The high on Friday had been 107 degrees Fahrenheit.
As I was reading the paper, a young woman wearing an orange Lycra shirt with a chartreuse daisy iron-on decal on its front walked up and knelt down in front of my tent door. She was carrying a red umbrella dotted with white flowers and looked like Mary Poppins gone Merry Prankster. "Excuse me," she said, "I was wondering if you needed any doses for this evening?" I politely declined, and she went to the next camp.

Narcs or no narcs, scoring LSD or mushrooms at the Burning Man Festival was like buying hot dogs or popcorn at a baseball game--you just sat around and waited for the vendors to come by. Ecstacy and pot-butter Rice Krispies treats were specialty items, like snow cones and ice cream drumsticks.

Night came and the temperature started to drop. By midnight it would be in the low 50s. Airburst fireworks and parachute flairs punctuated the sky every few minutes.
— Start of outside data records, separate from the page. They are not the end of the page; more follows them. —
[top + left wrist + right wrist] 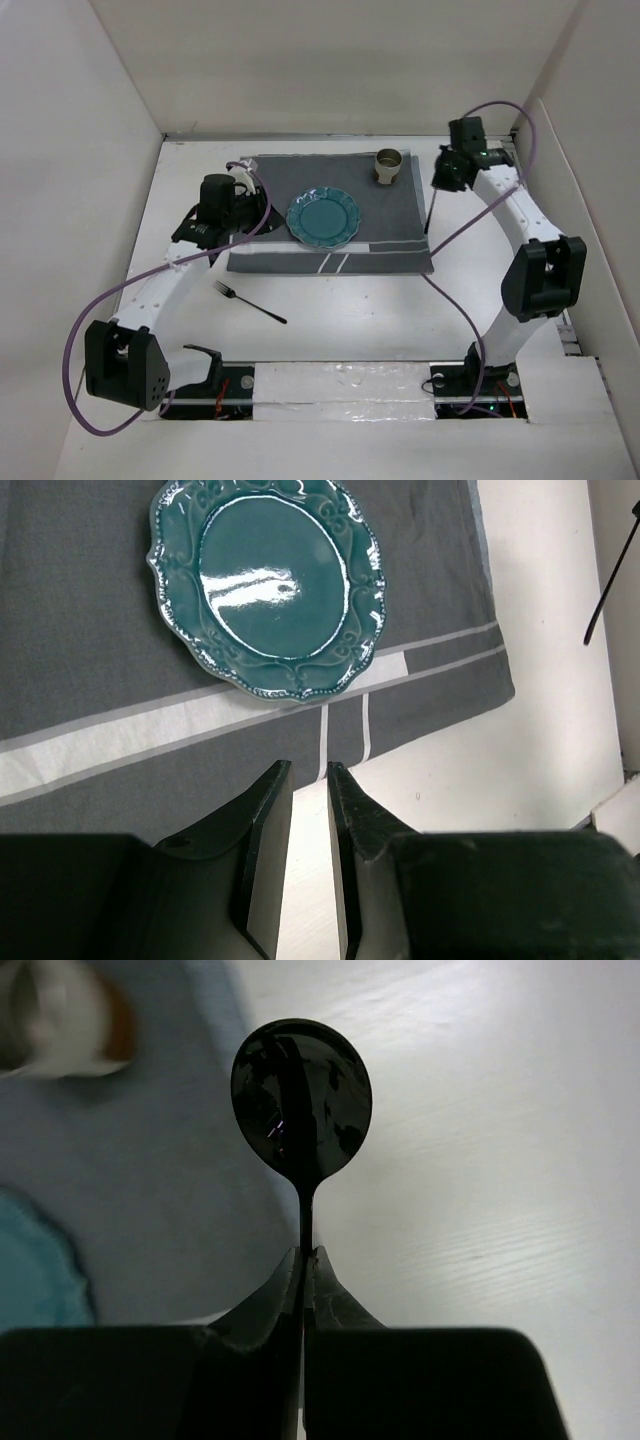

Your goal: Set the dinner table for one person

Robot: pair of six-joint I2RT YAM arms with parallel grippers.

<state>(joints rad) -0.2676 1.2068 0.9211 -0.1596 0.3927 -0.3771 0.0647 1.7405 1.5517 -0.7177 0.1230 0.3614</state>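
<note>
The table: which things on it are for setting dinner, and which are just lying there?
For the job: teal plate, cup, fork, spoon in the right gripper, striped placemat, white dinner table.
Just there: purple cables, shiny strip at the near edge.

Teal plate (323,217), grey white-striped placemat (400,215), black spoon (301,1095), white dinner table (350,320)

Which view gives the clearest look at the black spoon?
The right wrist view. There the black spoon shows its bowl face-on, large and sharp, with its handle pinched in the shut right hand. The top external view shows only a thin dark sliver by the placemat's right edge. The left wrist view catches a similar thin line at its right border.
</note>
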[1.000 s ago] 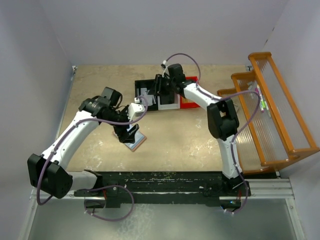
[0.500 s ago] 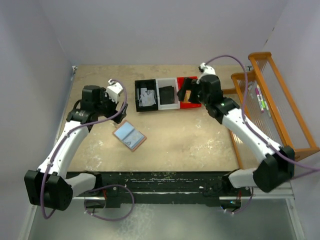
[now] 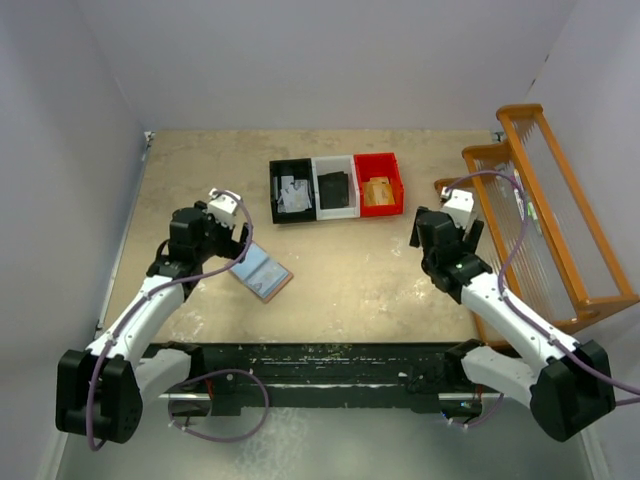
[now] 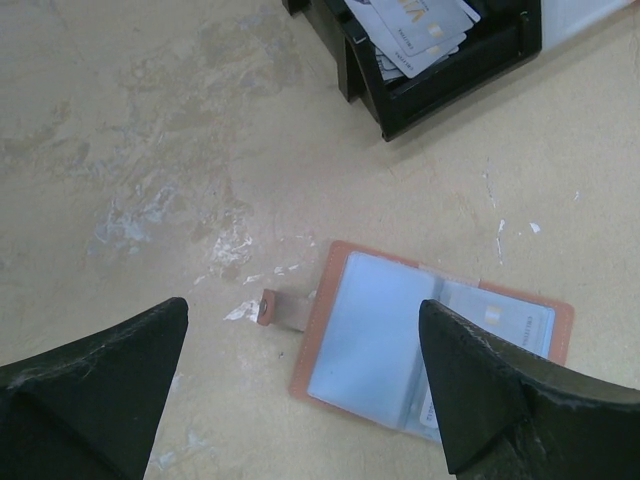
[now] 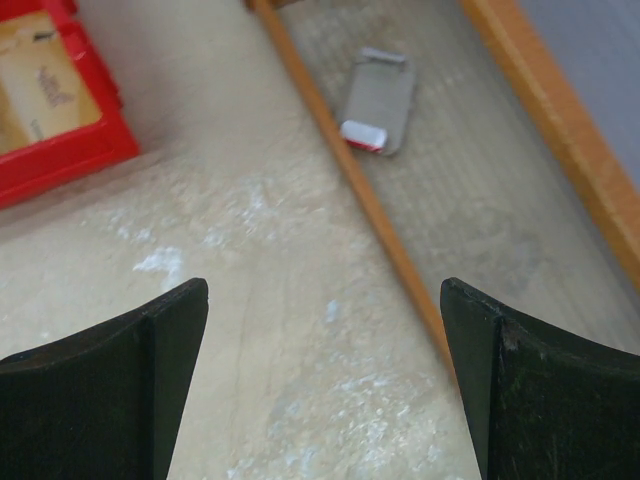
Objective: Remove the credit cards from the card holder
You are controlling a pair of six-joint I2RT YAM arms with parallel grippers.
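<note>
Left wrist view: the left gripper [image 4: 302, 305] hangs above the table, jaws wide, nothing between them. The card holder [image 4: 430, 350] lies open, blue-grey inside up, below the gap and reaching under the finger on the right of that view. Its snap tab [image 4: 285, 308] sits near mid-gap. The holder's long axis runs roughly from finger to finger, slightly skewed. A remaining card [image 4: 495, 320], grey with a gold chip, appears to sit in the slot nearest that finger; judged not yet extracted. Other credit cards [image 4: 415, 25] lie in the black bin [image 4: 440, 80], well beyond the fingertips.

The right gripper [image 5: 322, 285] also has wide, empty jaws and is over bare table, with the wooden rack [image 5: 350, 180] beyond them. The holder is absent from its view, so the left arm is clearly nearer.

Against one second ago: the left gripper was down at the holder and the right over the bins. Both have since drawn back toward their bases and opened fully. The holder's position is unchanged.
</note>
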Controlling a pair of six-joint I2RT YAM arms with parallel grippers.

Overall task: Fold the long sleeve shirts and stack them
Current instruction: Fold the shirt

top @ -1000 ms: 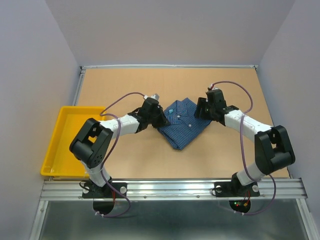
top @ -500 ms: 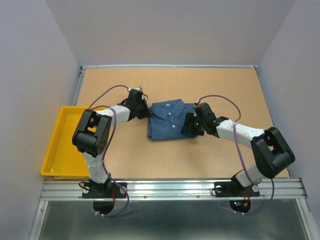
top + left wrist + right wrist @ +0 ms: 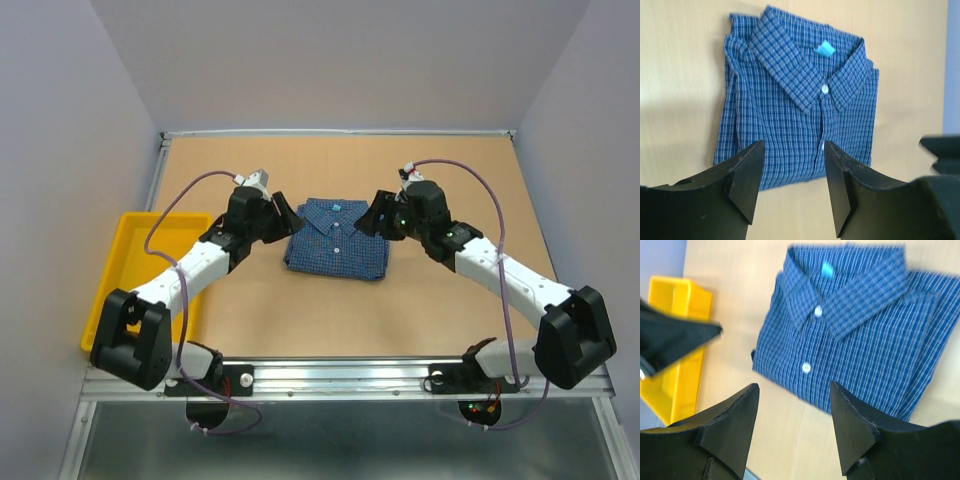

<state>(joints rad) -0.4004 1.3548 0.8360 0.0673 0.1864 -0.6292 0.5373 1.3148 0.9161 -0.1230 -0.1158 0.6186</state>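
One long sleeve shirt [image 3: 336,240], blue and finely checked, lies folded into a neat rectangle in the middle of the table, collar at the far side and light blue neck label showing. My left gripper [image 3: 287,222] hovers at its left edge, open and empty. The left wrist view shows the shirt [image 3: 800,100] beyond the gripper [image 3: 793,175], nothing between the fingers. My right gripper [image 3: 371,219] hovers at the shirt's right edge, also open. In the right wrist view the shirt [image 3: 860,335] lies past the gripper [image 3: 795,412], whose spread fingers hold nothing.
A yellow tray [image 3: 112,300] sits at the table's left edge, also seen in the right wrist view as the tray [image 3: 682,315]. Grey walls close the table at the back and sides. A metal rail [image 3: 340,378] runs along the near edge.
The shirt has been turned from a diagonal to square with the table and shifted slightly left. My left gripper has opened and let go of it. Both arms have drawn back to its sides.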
Blue-neon tubes inside the Man fired up, and I headed for their glow like a moth.

A short distance from camp I got sidetracked by a cocktail party at Spiral Oasis, a theme camp organized by Mark Pesce, a hotshot in the Bay Area Web scene (Pesce invented VRML, a Web language that allows users to program elaborate 3-D virtual-reality models onto their Web sites).

The party looked like a cross with The Great Gatsby, Blue Hawaii and Blade Runner. Flappers mingled with tiki lounge lizards and ravers in clear plastic suits and bondage gear. Pesce paraded around in a red feather boa. The centerpiece of the soiree was a high-wattage sodium bulb inside a large, opaque globe. A deejay spun a kaleidoscope of Dixieland, hip-hop, Coltrane, trance techno and dance hall through a phat sound system.
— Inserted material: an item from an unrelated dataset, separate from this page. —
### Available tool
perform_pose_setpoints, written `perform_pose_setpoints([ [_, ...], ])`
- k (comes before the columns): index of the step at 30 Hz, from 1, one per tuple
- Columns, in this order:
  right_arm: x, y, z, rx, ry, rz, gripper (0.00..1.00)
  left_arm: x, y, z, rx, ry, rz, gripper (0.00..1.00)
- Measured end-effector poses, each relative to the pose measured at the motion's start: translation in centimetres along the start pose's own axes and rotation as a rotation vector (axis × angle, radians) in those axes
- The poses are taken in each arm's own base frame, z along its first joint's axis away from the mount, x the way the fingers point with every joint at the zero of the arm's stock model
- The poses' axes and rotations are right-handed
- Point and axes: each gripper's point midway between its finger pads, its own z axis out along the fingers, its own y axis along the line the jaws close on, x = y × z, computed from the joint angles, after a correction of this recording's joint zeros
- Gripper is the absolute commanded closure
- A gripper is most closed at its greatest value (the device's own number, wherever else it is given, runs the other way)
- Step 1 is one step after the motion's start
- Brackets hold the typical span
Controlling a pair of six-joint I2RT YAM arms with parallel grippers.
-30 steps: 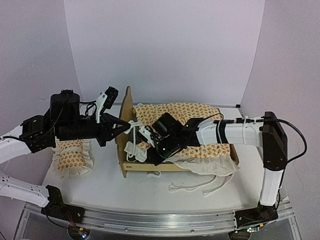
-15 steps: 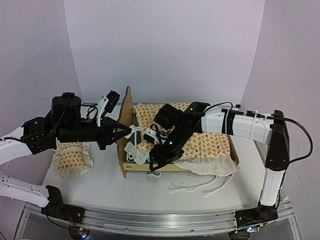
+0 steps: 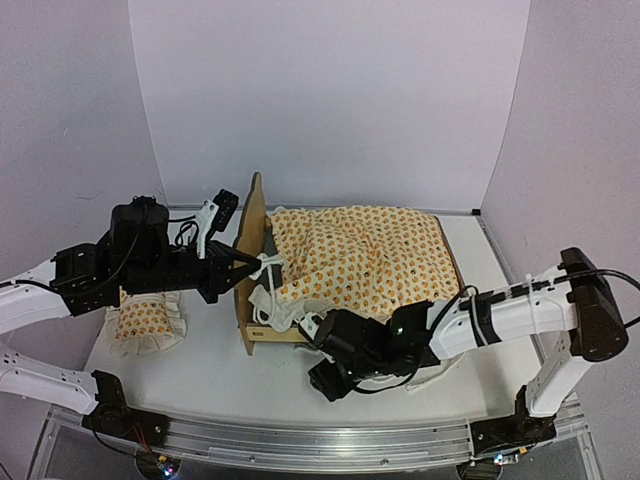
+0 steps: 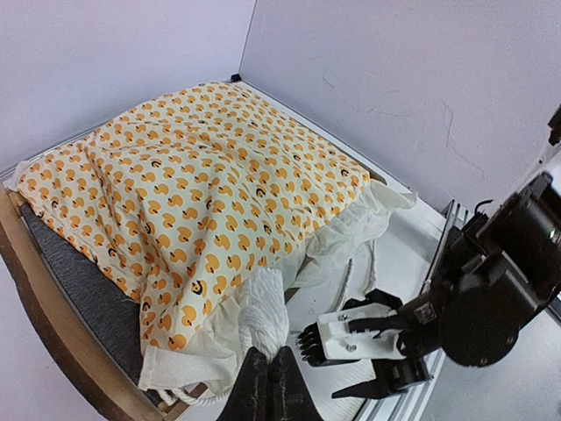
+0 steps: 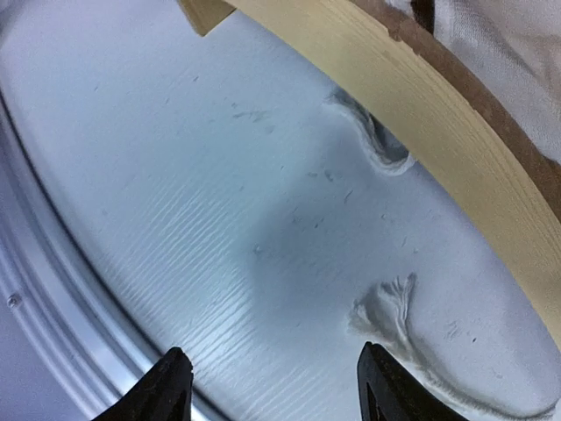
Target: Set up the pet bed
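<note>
Two states: left gripper (image 4: 269,367) clamps the mattress cover's (image 3: 360,255) white tie (image 4: 263,317) at the pet bed (image 3: 252,218) headboard; right gripper (image 5: 276,390) stands open, empty, above the table (image 5: 175,193).

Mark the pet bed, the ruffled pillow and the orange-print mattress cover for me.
pet bed (image 3: 253,208), top external view, on the plywood headboard.
ruffled pillow (image 3: 146,322), top external view, on its printed middle.
mattress cover (image 3: 365,255), top external view, on its printed top surface.
</note>
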Motion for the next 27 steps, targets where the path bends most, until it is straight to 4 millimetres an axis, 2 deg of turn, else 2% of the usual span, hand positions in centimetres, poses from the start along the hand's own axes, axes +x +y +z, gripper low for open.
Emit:
perform_pose_setpoints([
  [3, -1.5, -0.8, 1.9, 0.081, -0.121, 0.005, 0.43, -0.6, 0.4, 0.1, -0.023, -0.025, -0.015, 1.00],
  [8, -3.9, -3.4, 4.8, 0.255, -0.306, 0.051, 0.40, -0.5, 0.7, 0.3, -0.039, -0.026, -0.024, 1.00],
  [13, -3.9, -5.2, 6.5, 0.386, -0.374, 0.068, 0.36, -0.6, 0.6, 0.2, -0.036, -0.028, -0.023, 1.00],
  [21, -4.3, -7.8, 8.2, 0.451, -0.406, 0.116, 0.42, -0.6, 0.1, 0.1, -0.010, -0.026, -0.022, 1.00],
  [26, -5.6, -8.1, 9.1, 0.425, -0.447, 0.114, 0.66, -0.7, -0.2, 0.2, 0.008, -0.027, -0.021, 1.00],
  [27, -5.7, -8.0, 9.3, 0.418, -0.447, 0.100, 0.74, -0.7, -0.2, 0.2, 0.010, -0.029, -0.021, 1.00],
])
I stayed about 15 minutes, then succumbed to wanderlust and slowly zigzagged toward the Man. Whisking past me on roller skates came a bald freak with a long beard, thick-framed glasses and a light-bulb suit, being pulled by a small machine that looked like the security robot that Chewbacca roared at in Star Wars.

A remote-controlled lamp with wheels whirred toward me, stopped short, a foot away, then skittered off at a 90-degree angle. I looked around but couldn't spot its operator. A billow of flame went up at ten o'clock on the horizon. I and everyone around me made for it at a trot. Soon I could hear the whine and clang of heavy machinery, growing louder. As I got closer, I saw that a miniature city of strip malls and franchise stores was being systematically destroyed by monster robots.
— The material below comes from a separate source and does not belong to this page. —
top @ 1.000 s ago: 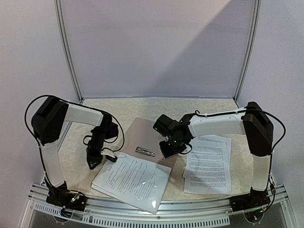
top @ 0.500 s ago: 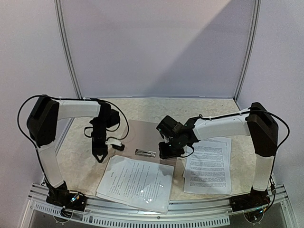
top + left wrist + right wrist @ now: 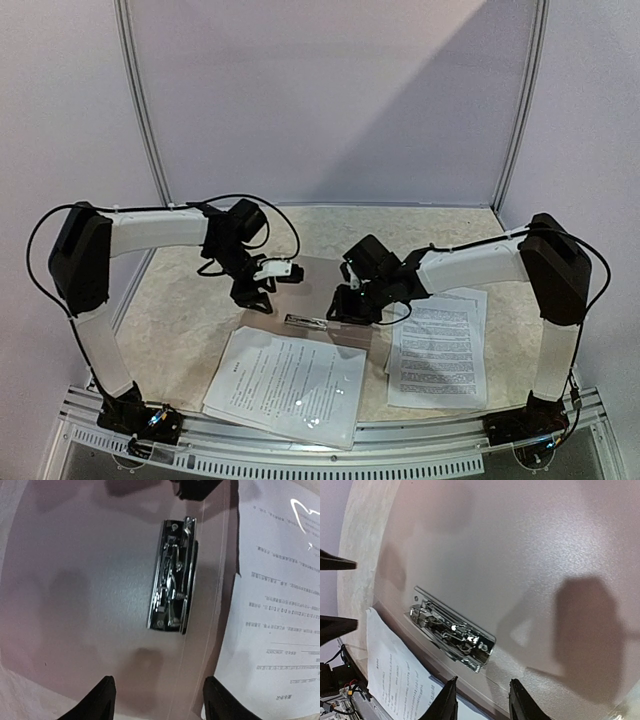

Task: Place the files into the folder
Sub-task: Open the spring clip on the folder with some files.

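Observation:
The tan folder lies open and flat at mid-table, with its silver clip near its front edge. One file stack lies in front of it, another to its right. My left gripper is open and empty over the folder's left edge. In the left wrist view the clip lies ahead on the folder, with a file at right. My right gripper is open and empty just right of the clip. In its wrist view the clip is close ahead.
A metal frame and white walls enclose the back and sides. A perforated rail runs along the near edge, where the front file stack overhangs slightly. The speckled tabletop shows left of the folder.
My left gripper has swung from beside the front stack up and right onto the folder's left edge. The front stack has slid nearer, uncovering the clip. My right gripper has shifted slightly toward the clip.

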Controlling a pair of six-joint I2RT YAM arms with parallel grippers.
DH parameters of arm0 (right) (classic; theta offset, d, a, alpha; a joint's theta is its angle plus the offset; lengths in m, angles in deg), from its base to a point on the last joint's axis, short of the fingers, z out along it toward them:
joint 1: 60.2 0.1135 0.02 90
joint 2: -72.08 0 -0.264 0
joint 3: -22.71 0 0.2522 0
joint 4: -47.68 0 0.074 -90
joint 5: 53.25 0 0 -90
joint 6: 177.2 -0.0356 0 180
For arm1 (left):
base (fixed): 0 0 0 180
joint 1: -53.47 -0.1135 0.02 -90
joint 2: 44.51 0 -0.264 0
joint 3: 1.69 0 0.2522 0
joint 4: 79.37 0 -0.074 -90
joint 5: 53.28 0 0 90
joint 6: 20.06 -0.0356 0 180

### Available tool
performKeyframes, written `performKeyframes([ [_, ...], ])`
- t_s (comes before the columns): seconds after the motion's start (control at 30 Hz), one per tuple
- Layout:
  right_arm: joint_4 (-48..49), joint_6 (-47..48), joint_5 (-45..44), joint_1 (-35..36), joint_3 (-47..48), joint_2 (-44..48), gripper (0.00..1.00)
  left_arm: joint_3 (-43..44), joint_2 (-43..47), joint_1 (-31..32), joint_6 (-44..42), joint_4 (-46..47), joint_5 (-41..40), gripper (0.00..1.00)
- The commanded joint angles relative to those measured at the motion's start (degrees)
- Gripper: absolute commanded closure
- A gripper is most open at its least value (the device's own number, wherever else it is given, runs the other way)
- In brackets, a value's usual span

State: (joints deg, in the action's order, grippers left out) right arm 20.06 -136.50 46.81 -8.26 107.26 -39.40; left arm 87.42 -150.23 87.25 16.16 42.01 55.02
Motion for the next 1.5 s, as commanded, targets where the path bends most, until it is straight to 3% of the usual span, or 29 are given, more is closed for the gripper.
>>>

The machines spat fire and battered the plywood buildings into kindling. One robot consisted of a massive hydraulic arm protruding from a metal platform on tank treads. At its end were three hooked claws that would swoop down, snag a plaster model, lift it in the air, swing it back and forth and, finally, rend it to pieces. Sometimes the claw would brood over its fallen prey like a T-rex, jaws dripping viscous fluid.

Obviously patterned after the performances of the infamous San Francisco machine-arts coalition Survival Research Laboratories, the spectacle was the work of the Seemen, a lesser-known Bay Area troupe. For the finale, a man in a red suit and cape scaled one of the last standing structures--a 30-foot-high corporate tower emblazoned with a logo that spelled "Hellco" in the same yellow font Payless Shoe Source uses for mall signs.

When he got to the top, our hero popped a flare, threw it into the belly of the building, then grabbed ahold of a zip wire and flew away 007 style as the skyscraper exploded into flame. Cheering, the crowd hastily backed away from the intense heat. Several drum circles began a frantic, tribal beat.

A man in shorts atop an RV to my left stood up from his lawn chair. "Yes!" he shouted. "Yes! The best place for psychedelics!"

I made for the Man again. Up close, he looked about five stories high. His body and upraised arms were made of lumber scaffolding, and he had what looked like a giant Japanese paper lantern shaped like an upside-down triangle for a head. He was standing on a pedestal of hay bales. A smoke detector was glued to his belly.

"Fire in the hole!"
One of the things you learn quickly after dark at the Burning Man Festival is to pay heed to warnings like "Fire in the hole." That, and to keep a wary eye out for the sparking orange glowworm of a lighted fuse. I twirled to face the direction of the shout and saw a man drop what looked like a mortar shell into what looked like a mortar. Whoom! The cylinder belched blue flame and a white streak made an arc high across the sky, then burst into a shower of purple shooting stars.

"Ooooooh!"
To my direct right, I heard the Warner Bros. cartoon theme song speeding up and slowing down like it was being played on a haunted Victrola. I gravitated and came upon a scale model of the HOLLYWOOD sign surrounded by Tinsel Town icons. Posters of James Dean, Tom Cruise, Steven Spielberg, Mickey Mouse and John Wayne were mounted on stakes and stuck in the ground like hasty gravestones. I looked closer at a mannequin dressed and posed like Marilyn Monroe in the subway-vent scene from The Seven Year Itch and noticed she had sticks of dynamite strapped to her inner thighs. An attendant stopped anyone with a cigarette from getting close, and said a group called the Los Angeles Cacophony Society had built the exhibit. (Later that evening, I heard and felt a series of concussive explosions come from the direction of Tinsel Town, but only got there in time to see one of the Cacophony Society's members do some mop-up work with a flame thrower.)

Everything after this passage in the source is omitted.